__What you are asked to do__:
What lines in the records below hold the string "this"? Please show them.

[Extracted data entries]
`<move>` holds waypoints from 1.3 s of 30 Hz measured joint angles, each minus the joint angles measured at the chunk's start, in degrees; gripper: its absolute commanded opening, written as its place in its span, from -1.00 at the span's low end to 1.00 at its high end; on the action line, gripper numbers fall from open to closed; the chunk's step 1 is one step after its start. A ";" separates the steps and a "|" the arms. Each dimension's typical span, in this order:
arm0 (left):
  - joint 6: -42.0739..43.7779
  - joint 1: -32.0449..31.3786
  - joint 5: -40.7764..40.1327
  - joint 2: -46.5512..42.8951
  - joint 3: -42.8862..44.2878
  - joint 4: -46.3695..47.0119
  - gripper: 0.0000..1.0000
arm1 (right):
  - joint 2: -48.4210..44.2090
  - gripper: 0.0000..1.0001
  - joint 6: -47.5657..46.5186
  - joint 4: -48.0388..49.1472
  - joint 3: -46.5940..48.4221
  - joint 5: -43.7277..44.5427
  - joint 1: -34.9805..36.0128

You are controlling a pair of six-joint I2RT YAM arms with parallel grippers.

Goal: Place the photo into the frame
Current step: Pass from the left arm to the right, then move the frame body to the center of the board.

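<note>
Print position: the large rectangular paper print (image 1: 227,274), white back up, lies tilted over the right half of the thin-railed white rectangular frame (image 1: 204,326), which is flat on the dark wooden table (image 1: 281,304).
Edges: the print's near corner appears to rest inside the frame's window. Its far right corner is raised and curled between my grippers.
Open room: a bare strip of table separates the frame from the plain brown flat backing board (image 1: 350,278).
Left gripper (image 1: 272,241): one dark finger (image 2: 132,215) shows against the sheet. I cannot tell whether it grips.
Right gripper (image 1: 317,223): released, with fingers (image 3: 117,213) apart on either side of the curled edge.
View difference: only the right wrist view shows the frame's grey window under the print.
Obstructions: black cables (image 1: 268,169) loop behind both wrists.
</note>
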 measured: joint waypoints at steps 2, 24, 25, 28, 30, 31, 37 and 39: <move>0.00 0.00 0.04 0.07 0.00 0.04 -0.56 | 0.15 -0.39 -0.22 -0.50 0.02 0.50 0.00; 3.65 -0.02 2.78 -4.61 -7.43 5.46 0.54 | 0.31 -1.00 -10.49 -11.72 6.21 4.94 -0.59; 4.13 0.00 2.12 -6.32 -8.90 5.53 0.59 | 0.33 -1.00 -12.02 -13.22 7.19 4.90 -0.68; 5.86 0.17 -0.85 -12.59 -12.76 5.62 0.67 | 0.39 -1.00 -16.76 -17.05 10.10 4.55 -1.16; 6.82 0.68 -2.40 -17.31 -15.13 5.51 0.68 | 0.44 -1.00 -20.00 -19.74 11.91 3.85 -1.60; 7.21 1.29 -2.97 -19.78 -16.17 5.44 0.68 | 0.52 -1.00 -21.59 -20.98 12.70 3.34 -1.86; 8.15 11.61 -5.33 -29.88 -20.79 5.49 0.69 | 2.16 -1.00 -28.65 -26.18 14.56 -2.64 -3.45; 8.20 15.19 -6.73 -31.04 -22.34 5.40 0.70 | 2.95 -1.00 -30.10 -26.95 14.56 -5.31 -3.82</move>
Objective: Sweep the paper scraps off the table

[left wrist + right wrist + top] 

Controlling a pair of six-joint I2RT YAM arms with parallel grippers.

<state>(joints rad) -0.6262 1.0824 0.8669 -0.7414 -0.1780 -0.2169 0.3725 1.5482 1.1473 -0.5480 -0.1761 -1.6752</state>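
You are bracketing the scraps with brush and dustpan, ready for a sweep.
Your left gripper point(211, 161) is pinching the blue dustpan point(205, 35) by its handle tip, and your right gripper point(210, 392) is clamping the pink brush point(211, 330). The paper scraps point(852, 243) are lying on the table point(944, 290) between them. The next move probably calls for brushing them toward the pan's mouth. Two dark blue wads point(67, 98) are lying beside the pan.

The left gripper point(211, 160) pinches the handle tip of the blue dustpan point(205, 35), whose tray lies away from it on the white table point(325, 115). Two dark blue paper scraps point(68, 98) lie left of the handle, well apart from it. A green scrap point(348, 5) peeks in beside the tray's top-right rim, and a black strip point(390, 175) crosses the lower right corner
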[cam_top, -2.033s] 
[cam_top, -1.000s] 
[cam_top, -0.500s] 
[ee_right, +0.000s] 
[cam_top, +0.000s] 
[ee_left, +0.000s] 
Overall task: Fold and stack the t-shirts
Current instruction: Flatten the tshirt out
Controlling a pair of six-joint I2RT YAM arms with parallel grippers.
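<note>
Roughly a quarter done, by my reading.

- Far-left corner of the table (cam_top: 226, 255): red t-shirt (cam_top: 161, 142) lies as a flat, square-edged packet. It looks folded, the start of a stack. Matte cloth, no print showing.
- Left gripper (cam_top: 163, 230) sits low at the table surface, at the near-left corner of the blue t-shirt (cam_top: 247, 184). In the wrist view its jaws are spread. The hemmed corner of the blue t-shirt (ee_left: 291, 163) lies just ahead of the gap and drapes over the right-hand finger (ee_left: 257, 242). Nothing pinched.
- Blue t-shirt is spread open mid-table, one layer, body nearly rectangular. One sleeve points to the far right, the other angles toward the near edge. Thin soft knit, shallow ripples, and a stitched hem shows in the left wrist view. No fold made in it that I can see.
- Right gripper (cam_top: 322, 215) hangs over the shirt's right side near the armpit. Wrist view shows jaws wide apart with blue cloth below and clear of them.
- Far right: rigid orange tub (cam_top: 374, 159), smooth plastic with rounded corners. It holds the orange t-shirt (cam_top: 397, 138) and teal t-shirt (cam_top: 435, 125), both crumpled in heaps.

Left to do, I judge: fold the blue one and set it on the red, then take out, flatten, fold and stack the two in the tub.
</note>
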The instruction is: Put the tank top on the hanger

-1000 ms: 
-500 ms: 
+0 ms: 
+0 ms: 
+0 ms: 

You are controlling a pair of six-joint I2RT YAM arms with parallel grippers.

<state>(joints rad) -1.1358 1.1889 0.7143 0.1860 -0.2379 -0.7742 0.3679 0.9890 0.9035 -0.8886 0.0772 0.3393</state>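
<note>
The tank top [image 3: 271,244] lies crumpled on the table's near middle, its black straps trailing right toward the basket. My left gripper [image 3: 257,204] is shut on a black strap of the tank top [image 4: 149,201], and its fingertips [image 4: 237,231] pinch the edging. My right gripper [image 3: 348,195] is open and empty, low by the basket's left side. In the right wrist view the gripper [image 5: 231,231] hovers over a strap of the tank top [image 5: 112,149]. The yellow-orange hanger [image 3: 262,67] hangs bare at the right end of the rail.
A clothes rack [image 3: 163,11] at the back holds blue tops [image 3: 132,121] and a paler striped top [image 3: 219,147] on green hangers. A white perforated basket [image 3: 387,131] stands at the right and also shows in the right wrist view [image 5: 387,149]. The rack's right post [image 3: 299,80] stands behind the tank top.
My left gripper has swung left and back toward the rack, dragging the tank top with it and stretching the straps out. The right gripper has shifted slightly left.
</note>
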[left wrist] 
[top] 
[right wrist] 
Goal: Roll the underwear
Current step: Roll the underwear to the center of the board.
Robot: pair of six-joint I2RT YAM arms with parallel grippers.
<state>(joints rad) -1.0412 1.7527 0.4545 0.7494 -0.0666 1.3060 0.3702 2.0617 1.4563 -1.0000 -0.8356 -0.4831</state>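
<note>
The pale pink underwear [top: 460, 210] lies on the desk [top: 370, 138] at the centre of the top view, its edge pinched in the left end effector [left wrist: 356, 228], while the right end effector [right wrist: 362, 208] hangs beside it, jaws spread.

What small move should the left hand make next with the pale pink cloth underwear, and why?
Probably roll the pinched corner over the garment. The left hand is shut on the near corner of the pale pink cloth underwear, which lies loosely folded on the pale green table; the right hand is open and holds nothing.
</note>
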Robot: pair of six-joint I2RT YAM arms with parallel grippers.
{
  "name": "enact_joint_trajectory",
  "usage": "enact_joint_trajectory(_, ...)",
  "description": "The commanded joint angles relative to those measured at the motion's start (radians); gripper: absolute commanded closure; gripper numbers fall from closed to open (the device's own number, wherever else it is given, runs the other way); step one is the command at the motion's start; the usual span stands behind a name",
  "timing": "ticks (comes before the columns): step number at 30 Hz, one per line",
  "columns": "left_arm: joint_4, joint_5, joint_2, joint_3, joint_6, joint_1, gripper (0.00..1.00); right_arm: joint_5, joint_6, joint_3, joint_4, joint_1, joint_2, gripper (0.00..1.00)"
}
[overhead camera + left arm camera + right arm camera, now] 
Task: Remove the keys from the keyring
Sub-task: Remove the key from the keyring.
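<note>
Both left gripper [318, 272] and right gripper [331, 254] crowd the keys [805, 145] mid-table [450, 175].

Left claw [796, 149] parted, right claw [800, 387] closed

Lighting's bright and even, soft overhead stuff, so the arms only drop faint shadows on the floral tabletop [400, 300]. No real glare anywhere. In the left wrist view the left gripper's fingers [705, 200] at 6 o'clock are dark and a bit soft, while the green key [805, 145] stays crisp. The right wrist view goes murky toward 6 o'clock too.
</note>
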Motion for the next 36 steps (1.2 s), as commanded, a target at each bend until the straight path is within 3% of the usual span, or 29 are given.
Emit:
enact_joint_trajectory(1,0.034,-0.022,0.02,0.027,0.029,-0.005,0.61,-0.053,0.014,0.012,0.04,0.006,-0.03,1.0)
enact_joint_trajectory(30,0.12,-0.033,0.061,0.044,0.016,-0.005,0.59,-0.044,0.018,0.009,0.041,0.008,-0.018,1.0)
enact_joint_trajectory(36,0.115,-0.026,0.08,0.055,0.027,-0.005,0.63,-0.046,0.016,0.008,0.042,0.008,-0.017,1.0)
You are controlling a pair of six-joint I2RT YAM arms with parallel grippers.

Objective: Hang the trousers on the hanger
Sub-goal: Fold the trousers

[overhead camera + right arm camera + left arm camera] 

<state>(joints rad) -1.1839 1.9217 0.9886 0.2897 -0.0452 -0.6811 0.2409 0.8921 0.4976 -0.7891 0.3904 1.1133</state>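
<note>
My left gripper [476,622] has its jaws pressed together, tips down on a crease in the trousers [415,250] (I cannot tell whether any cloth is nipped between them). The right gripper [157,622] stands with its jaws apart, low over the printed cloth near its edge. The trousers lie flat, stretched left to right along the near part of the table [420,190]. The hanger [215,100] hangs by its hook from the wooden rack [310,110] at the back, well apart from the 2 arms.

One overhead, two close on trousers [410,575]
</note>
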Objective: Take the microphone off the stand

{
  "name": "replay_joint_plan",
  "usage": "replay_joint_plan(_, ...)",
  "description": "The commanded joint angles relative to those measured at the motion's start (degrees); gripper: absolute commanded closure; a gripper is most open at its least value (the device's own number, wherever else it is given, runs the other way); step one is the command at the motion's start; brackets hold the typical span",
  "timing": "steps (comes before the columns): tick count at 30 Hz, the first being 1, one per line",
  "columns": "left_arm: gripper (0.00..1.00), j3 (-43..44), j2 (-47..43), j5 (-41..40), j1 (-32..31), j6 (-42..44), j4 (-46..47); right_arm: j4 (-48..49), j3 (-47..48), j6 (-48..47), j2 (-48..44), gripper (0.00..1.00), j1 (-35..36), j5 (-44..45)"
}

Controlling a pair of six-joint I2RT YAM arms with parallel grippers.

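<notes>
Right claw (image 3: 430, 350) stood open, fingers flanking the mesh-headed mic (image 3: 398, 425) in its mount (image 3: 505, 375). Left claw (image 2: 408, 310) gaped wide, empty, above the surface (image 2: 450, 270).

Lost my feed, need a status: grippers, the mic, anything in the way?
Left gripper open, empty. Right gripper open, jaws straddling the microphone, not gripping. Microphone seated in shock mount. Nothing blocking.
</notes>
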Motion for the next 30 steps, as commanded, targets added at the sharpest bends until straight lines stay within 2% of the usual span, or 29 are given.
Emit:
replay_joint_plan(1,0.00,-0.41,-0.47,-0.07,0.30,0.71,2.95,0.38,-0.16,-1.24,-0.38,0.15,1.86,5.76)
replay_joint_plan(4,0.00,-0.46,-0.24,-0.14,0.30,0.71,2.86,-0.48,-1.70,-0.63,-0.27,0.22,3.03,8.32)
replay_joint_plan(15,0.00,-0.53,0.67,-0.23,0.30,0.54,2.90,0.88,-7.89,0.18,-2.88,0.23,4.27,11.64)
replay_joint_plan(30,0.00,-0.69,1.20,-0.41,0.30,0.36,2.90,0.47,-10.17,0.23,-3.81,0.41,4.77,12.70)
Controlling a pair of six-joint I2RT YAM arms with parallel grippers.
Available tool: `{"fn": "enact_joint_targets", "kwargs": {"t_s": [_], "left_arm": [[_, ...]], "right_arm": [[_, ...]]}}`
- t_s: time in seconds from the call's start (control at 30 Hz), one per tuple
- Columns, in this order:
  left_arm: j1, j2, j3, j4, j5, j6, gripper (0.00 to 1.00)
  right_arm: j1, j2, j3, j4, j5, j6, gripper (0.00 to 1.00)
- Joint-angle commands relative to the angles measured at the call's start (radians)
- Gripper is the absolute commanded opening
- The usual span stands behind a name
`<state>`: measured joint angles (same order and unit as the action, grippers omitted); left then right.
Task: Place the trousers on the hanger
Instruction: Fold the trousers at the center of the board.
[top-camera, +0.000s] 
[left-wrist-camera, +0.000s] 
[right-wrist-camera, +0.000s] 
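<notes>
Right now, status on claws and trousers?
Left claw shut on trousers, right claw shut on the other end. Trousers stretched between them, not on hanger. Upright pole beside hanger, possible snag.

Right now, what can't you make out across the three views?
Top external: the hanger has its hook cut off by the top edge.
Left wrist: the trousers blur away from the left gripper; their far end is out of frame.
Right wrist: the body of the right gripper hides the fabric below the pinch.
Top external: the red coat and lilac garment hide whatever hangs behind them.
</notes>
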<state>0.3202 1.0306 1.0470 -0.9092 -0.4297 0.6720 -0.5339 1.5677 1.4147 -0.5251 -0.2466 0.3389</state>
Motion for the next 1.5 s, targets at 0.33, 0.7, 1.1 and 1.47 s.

__Answer__:
`<move>` holds waypoints from 1.3 s of 30 Hz measured joint angles, each minus the joint angles measured at the chunk's start, in degrees; gripper: its absolute commanded opening, written as its place in its span, from -1.00 at the span's low end to 1.00 at its high end; on the action line, gripper numbers fall from open to closed; the chunk's step 1 is one step after its start. A ";" separates the steps and a "|" the arms. Each dimension's typical span, in this order:
- Columns, in this order:

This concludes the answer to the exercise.